**EXERCISE**
Note each line of the entries that includes "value". Then copy those lines.

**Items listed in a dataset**
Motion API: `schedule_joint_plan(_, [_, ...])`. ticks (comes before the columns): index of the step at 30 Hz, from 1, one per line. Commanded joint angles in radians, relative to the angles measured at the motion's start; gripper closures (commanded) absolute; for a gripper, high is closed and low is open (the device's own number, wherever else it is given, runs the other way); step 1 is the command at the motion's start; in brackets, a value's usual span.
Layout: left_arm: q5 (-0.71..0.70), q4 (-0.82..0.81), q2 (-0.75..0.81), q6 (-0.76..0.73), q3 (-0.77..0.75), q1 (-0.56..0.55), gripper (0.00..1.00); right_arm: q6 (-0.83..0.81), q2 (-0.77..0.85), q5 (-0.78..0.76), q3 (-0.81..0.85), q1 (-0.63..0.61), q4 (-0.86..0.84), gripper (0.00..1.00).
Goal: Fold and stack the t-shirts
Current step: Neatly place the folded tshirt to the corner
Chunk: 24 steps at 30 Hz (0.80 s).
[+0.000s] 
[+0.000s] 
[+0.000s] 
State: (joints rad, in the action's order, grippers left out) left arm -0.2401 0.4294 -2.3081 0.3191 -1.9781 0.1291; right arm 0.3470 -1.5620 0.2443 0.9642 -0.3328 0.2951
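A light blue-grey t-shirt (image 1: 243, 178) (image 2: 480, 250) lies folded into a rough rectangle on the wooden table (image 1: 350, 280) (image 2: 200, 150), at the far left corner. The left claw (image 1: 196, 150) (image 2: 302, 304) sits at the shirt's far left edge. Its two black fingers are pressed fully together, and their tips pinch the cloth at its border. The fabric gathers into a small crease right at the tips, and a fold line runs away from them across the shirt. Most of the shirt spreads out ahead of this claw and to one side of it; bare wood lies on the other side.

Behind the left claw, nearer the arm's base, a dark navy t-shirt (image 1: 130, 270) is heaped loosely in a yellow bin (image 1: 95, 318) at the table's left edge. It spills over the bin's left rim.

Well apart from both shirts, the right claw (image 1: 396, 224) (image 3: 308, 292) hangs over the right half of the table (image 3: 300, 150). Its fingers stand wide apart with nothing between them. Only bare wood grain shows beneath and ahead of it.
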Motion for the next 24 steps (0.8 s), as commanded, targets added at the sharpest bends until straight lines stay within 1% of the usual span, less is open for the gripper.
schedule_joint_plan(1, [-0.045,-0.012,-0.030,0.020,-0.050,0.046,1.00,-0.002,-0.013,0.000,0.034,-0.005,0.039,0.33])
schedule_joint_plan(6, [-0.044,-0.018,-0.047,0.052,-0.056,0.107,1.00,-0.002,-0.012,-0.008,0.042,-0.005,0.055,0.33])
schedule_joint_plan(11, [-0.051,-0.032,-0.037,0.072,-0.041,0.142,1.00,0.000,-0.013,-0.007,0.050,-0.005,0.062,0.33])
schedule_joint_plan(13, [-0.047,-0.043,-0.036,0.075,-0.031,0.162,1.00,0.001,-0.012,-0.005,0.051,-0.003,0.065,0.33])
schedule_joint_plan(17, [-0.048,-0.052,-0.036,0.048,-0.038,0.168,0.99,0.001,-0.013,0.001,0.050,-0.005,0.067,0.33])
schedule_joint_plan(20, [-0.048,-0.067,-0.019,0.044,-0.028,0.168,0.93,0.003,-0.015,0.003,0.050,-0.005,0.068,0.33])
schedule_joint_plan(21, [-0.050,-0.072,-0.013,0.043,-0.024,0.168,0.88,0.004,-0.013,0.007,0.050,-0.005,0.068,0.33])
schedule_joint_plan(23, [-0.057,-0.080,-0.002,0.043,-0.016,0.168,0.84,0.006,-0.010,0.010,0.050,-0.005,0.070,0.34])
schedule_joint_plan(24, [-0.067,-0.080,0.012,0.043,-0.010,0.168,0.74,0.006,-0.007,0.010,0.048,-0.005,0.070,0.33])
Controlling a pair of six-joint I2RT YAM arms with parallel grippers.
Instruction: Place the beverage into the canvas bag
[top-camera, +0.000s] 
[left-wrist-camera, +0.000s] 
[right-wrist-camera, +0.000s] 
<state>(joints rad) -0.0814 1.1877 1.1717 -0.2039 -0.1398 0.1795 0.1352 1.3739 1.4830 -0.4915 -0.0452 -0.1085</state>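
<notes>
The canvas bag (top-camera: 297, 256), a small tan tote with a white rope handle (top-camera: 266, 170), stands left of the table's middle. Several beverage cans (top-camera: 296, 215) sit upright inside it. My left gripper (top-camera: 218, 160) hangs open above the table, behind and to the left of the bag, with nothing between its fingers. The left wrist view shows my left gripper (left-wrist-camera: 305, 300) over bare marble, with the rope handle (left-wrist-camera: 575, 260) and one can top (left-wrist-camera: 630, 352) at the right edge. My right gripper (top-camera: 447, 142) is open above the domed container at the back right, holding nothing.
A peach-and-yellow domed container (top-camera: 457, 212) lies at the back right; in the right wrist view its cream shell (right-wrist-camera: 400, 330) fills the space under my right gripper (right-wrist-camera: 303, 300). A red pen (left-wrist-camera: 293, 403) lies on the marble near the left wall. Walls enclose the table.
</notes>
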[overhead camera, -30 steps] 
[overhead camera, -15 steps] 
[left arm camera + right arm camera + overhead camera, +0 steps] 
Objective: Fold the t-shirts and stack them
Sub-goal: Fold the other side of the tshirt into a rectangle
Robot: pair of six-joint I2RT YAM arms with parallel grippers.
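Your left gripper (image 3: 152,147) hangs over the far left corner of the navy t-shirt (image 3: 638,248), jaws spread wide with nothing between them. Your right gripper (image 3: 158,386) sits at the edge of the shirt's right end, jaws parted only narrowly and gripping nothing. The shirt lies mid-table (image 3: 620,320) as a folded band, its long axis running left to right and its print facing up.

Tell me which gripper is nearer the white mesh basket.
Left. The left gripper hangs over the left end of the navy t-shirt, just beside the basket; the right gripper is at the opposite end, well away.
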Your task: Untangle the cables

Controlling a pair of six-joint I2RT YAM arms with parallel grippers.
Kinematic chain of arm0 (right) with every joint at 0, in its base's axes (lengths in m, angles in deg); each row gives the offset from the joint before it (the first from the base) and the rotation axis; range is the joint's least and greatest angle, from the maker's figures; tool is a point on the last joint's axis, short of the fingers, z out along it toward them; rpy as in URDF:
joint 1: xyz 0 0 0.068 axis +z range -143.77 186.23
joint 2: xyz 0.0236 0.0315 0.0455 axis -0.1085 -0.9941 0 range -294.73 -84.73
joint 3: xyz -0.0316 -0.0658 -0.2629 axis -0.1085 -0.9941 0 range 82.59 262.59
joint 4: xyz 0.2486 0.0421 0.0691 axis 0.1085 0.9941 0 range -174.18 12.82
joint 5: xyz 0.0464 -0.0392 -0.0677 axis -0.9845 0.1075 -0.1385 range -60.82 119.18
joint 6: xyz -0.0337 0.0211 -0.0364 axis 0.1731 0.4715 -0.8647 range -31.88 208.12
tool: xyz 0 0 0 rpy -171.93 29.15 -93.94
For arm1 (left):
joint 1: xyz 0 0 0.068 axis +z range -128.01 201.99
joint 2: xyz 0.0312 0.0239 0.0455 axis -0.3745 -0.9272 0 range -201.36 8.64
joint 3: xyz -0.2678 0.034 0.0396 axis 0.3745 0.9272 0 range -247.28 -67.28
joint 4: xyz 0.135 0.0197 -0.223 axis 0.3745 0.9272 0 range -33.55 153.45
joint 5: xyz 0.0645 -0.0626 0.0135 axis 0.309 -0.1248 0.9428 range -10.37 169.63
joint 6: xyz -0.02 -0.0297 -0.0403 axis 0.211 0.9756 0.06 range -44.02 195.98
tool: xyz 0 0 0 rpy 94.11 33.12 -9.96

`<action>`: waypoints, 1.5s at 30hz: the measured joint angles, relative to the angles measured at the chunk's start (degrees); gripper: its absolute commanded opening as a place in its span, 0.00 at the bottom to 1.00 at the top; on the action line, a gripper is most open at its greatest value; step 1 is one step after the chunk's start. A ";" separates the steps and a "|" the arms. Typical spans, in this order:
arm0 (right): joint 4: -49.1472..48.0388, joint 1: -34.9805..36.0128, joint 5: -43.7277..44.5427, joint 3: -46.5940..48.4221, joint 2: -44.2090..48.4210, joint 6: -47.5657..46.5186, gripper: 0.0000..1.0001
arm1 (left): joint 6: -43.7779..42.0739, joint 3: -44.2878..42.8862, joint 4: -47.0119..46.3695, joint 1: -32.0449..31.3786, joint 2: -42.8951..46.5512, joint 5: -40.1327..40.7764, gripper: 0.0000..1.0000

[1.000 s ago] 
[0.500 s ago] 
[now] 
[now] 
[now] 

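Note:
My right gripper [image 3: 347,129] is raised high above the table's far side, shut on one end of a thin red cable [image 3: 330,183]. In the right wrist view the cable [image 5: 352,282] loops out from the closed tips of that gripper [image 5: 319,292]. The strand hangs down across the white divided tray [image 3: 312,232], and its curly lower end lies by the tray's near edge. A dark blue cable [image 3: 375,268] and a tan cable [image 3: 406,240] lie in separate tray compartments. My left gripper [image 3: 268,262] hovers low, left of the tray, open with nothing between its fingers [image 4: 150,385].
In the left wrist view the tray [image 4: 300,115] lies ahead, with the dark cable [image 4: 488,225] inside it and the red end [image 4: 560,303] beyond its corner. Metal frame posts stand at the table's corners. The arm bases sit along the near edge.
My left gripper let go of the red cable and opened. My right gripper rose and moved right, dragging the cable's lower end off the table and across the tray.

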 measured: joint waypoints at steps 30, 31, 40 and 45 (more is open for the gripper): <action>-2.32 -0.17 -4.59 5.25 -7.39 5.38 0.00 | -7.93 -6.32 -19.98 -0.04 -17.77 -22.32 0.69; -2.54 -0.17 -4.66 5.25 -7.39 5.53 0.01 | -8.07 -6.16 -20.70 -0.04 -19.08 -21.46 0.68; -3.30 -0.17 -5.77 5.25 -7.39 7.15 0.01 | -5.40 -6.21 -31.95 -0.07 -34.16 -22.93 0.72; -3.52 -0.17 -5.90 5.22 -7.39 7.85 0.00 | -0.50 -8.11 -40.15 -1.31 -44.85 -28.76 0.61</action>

**TASK SOLUTION**
Motion API: `schedule_joint_plan(_, [_, ...])`. ticks (comes before the columns): index of the step at 30 Hz, from 1, one per line. Commanded joint angles in radians, relative to the angles measured at the motion's start; gripper closures (commanded) absolute; for a gripper, high is closed and low is open (the device's own number, wherever else it is given, runs the other way); step 1 is the command at the motion's start; in brackets, a value's usual span.
`<action>`: waypoints, 1.5s at 30hz: the measured joint angles, relative to the angles measured at the chunk's start (degrees); gripper: its absolute commanded opening as a place in its span, 0.00 at the bottom to 1.00 at the top; on the action line, a gripper is most open at its greatest value; step 1 is one step after the chunk's start. A ";" separates the steps and a "|" the arms. Typical spans, in this order:

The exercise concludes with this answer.